*** Opening Raw data ***

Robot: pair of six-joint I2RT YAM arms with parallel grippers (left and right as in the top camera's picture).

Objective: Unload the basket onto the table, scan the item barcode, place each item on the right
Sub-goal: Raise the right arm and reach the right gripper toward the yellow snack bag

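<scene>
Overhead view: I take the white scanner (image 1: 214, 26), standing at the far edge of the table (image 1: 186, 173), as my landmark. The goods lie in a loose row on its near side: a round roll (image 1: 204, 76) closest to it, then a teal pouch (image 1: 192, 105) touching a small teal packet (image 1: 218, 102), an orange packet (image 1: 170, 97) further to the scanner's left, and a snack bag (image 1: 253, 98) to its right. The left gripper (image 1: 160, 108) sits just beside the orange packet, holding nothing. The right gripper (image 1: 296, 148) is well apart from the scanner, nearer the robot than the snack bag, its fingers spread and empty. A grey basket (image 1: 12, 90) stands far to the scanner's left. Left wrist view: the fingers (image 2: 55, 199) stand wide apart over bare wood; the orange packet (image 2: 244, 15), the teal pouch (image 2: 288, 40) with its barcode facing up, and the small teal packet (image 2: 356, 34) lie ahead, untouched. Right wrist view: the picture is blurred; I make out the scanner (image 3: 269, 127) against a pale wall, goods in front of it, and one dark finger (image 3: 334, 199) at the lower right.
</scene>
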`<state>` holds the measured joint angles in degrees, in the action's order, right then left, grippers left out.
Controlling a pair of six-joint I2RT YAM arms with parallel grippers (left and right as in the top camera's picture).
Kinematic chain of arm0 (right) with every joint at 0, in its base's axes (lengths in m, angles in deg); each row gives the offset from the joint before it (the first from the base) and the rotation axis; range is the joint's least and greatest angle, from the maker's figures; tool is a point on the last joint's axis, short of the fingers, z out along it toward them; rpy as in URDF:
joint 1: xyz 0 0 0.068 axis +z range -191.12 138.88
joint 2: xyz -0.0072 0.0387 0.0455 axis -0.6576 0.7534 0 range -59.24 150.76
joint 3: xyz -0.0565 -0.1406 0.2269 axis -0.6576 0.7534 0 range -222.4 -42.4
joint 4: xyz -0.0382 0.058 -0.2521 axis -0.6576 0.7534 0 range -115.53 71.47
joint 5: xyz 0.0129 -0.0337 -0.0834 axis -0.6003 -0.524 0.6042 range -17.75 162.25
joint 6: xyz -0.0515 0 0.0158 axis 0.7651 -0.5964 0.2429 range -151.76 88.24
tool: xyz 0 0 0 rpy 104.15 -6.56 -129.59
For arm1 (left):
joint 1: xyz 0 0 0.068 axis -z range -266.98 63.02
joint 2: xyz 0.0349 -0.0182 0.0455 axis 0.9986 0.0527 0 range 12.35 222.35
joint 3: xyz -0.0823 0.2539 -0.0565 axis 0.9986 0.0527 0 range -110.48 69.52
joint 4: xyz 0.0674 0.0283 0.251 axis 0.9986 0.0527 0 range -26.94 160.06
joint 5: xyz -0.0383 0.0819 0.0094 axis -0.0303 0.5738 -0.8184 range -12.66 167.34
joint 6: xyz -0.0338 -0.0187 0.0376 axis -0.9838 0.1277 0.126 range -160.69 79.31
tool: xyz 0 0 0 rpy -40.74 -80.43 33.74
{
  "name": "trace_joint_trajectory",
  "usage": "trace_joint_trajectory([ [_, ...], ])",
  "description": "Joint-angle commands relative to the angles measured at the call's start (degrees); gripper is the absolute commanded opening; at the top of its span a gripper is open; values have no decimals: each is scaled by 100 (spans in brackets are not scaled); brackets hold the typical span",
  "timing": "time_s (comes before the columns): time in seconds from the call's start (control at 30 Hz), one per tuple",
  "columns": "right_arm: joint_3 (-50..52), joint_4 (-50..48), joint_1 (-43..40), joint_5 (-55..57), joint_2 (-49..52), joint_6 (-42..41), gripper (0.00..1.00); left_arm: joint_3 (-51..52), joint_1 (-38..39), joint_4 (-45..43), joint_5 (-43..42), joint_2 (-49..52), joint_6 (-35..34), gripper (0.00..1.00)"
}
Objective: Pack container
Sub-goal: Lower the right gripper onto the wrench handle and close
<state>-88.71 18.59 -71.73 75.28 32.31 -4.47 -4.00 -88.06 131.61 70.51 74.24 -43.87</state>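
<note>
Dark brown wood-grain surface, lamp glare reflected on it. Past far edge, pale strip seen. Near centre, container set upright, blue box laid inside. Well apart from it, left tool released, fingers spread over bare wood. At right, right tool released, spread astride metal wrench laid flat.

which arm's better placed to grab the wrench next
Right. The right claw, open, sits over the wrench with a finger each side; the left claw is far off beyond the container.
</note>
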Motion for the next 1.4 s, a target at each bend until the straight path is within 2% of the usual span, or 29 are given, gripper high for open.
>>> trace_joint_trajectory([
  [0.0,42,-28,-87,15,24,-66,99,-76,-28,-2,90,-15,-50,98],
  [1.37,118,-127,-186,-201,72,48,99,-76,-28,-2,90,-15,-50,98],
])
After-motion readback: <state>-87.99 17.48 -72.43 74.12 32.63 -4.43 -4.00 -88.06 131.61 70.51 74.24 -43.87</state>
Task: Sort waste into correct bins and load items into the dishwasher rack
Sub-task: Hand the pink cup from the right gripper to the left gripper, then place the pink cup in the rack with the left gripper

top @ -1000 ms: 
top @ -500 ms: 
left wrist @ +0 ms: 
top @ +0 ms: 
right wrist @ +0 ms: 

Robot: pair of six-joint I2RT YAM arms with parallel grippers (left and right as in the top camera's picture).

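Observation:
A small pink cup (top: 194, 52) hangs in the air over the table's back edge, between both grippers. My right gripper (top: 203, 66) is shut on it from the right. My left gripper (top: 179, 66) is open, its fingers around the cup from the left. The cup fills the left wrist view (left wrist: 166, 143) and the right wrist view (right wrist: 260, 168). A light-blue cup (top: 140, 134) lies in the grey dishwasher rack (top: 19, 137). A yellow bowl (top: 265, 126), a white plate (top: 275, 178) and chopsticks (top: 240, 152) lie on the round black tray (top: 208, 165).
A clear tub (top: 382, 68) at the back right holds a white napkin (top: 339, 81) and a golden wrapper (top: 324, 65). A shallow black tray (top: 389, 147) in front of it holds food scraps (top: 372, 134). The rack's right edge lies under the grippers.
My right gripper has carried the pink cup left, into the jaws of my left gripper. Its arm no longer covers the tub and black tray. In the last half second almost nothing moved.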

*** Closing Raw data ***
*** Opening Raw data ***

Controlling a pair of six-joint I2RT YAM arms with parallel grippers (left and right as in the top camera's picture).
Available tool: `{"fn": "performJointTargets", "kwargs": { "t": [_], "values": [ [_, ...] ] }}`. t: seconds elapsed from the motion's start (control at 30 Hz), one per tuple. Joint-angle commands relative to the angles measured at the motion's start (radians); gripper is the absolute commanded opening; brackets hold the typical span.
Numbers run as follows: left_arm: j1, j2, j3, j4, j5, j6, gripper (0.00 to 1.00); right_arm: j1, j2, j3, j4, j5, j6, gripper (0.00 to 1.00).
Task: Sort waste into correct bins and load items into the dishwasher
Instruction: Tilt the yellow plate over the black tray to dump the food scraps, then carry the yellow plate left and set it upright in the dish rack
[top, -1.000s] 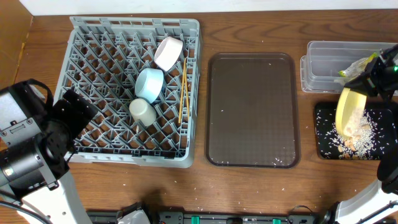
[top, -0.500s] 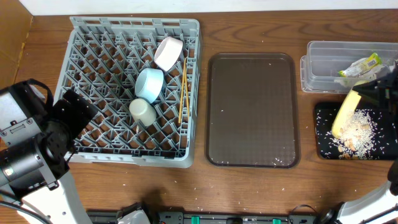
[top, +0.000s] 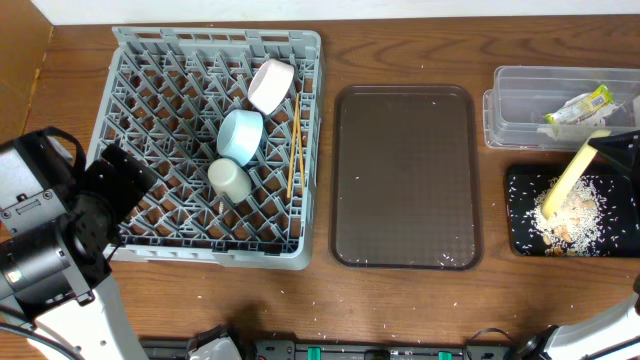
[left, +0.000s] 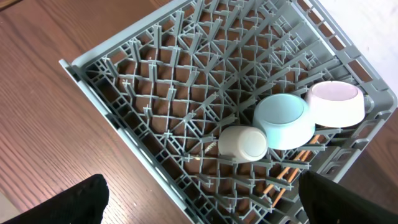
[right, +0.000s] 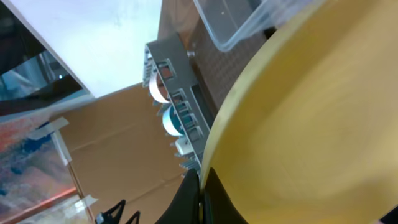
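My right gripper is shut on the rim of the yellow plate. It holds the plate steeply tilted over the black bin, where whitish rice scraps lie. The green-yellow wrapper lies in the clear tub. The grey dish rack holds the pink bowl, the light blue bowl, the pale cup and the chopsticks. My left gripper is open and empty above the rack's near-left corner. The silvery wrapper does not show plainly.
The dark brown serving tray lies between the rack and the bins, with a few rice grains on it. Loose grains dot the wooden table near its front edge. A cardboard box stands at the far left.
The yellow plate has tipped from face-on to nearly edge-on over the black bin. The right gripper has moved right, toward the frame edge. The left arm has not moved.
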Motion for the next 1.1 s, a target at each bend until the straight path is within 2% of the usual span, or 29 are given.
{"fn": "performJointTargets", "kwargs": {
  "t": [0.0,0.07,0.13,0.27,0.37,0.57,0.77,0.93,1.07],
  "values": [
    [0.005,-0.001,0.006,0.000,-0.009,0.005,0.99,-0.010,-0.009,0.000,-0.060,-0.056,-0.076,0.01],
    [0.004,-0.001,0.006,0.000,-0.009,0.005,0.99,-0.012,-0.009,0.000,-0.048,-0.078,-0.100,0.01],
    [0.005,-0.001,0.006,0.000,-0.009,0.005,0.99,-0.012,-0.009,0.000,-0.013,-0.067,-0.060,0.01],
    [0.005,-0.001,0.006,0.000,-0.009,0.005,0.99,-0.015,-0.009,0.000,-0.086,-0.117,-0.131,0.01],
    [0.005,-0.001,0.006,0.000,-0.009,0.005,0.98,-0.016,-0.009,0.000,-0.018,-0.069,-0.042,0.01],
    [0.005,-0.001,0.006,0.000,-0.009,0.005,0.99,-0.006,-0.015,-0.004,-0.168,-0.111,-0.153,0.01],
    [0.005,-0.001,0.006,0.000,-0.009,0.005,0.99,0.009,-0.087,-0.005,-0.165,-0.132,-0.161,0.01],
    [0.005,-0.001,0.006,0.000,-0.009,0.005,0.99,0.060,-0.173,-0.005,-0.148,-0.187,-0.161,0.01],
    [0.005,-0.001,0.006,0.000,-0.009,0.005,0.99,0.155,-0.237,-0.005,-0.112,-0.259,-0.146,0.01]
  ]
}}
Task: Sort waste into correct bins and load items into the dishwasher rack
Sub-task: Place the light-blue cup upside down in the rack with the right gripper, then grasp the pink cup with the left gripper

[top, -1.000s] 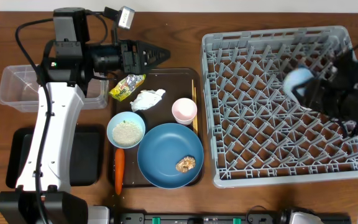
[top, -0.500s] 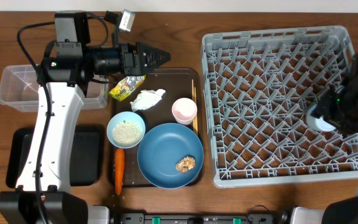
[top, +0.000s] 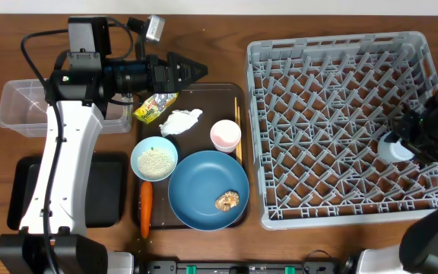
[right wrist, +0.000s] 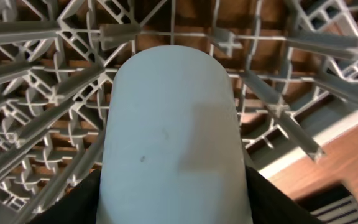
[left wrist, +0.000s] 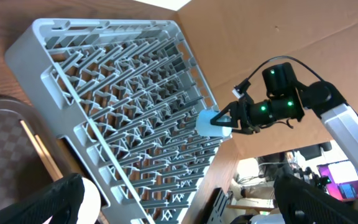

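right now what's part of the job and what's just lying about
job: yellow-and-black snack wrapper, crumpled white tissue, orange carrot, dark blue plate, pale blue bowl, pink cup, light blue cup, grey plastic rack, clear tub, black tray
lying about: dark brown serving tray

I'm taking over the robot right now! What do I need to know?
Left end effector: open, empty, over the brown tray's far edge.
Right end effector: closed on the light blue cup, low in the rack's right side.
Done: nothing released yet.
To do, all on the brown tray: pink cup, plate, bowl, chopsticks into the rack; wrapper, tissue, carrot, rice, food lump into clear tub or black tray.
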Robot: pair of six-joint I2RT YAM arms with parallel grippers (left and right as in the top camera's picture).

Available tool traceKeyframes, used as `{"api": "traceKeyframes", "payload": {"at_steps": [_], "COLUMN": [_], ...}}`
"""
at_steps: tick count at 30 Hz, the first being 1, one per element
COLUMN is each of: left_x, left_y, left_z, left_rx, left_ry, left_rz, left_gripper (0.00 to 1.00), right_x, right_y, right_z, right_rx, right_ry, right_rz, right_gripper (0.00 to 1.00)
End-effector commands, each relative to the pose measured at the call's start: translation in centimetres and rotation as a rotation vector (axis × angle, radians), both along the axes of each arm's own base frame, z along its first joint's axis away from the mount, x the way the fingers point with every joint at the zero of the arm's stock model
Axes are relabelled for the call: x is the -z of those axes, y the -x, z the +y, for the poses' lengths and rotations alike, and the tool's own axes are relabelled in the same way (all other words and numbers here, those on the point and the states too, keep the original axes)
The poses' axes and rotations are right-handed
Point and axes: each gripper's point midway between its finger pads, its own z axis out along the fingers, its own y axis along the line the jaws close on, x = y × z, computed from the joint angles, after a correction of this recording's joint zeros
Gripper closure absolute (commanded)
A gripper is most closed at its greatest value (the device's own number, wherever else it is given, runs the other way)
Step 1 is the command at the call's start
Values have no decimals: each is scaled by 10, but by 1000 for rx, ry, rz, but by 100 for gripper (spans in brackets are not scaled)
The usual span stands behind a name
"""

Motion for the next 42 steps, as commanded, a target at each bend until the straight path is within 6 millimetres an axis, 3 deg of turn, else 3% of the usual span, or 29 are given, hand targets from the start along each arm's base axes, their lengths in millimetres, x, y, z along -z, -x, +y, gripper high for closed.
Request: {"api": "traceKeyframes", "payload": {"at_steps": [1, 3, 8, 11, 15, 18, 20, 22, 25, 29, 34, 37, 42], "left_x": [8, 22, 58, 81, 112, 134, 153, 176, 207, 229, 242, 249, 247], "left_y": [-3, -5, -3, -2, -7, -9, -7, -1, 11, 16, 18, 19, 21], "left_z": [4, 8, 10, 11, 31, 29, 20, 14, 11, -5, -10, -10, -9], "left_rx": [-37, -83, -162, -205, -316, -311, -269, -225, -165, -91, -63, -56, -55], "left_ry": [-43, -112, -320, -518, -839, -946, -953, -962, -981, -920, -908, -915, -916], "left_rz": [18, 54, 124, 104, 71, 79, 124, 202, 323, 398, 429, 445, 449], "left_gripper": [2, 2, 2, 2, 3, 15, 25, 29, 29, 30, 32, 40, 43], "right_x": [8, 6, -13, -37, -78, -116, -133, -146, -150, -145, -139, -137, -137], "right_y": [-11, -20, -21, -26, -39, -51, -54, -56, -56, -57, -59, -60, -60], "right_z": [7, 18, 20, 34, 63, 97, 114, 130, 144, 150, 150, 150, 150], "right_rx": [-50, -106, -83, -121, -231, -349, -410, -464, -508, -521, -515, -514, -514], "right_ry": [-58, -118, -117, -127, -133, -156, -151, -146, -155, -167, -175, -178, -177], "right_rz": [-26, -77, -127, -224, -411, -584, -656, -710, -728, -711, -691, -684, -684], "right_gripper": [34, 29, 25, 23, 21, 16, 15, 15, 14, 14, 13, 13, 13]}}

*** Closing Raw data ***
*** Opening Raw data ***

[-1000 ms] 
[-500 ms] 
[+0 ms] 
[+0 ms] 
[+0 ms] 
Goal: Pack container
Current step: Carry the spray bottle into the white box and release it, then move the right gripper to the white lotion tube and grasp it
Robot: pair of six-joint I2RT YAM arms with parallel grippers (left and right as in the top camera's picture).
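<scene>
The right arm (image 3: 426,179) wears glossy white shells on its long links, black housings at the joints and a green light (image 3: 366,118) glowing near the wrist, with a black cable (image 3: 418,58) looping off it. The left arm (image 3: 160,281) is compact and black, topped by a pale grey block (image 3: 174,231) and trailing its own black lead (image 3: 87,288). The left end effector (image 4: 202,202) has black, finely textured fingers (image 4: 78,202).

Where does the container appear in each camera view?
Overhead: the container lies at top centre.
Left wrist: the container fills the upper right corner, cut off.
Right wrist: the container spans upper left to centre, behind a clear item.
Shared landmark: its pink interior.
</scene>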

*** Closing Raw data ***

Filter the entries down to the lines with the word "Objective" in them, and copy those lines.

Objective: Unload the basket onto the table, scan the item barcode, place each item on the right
Objective: Pack container

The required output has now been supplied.